The film otherwise is a weird mishmash of American and British that ruins the edgy storyline. The start with Duryea stalking Owens is pure American, spoilt by the fact that it is carried out on the hardly mean streets of suburban London. Production values (and budgets) are low. The court room scene where Duryea is committed to trial is evidently written by someone who has either no idea of how the British law and order system works or wasn't paid enough to do any research. Duryea, who has elected to defend himself because the film's budget couldn't run to another actor, is allowed to make a lengthy statement from the dock in which he spills all the beans from his side. Anything else lengthy in the court scene is provided by shots of the hit-man's very simple girlfriend weeping. Maybe it's to cover up the fact that Owens isn't even on the courtroom set most of the time. Most of the rest of the film is taken up with Owens being moody and contrary which, looking back, should make us suspicious of her actions... but doesn't. There is a compete lack of suspense which is only to be expected from the claim that the film is said to have been shot in ten days, edited in six!
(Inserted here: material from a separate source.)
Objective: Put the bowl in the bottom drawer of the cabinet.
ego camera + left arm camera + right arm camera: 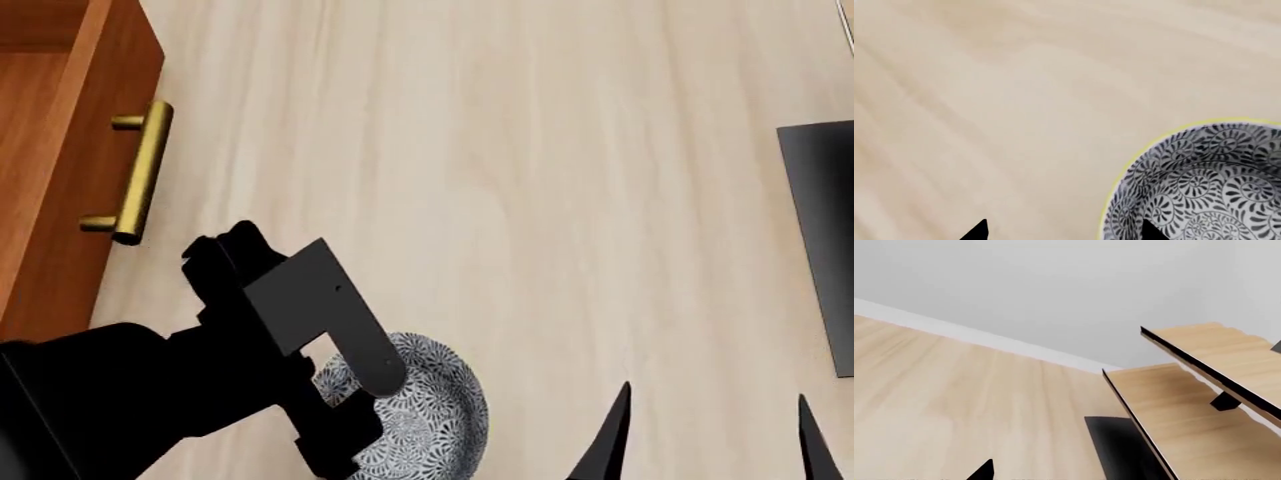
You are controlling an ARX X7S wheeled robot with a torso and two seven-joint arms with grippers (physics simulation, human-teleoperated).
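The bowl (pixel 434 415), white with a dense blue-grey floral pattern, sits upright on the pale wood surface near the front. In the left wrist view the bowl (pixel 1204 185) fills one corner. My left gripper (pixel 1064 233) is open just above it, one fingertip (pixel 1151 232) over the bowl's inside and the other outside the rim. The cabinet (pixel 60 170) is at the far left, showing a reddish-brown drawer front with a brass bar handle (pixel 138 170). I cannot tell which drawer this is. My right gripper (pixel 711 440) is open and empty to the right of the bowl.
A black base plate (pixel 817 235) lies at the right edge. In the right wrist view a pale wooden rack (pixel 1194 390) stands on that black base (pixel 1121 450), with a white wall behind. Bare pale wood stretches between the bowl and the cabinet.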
The lack of suspense means we don't understand why Owens chooses to walk the streets of London stalked by the hit-man instead of finding somewhere familiar and safe. And the most ridiculous scene is where she returns home after the courtroom scene only for us to see the tape outline of her late husband's body still on the hall floor!
Director Frank Nesbitt only made two other films (one of those being 'Dulcima', which has always left me with a funny feeling, too) and, I'm afraid, it shows...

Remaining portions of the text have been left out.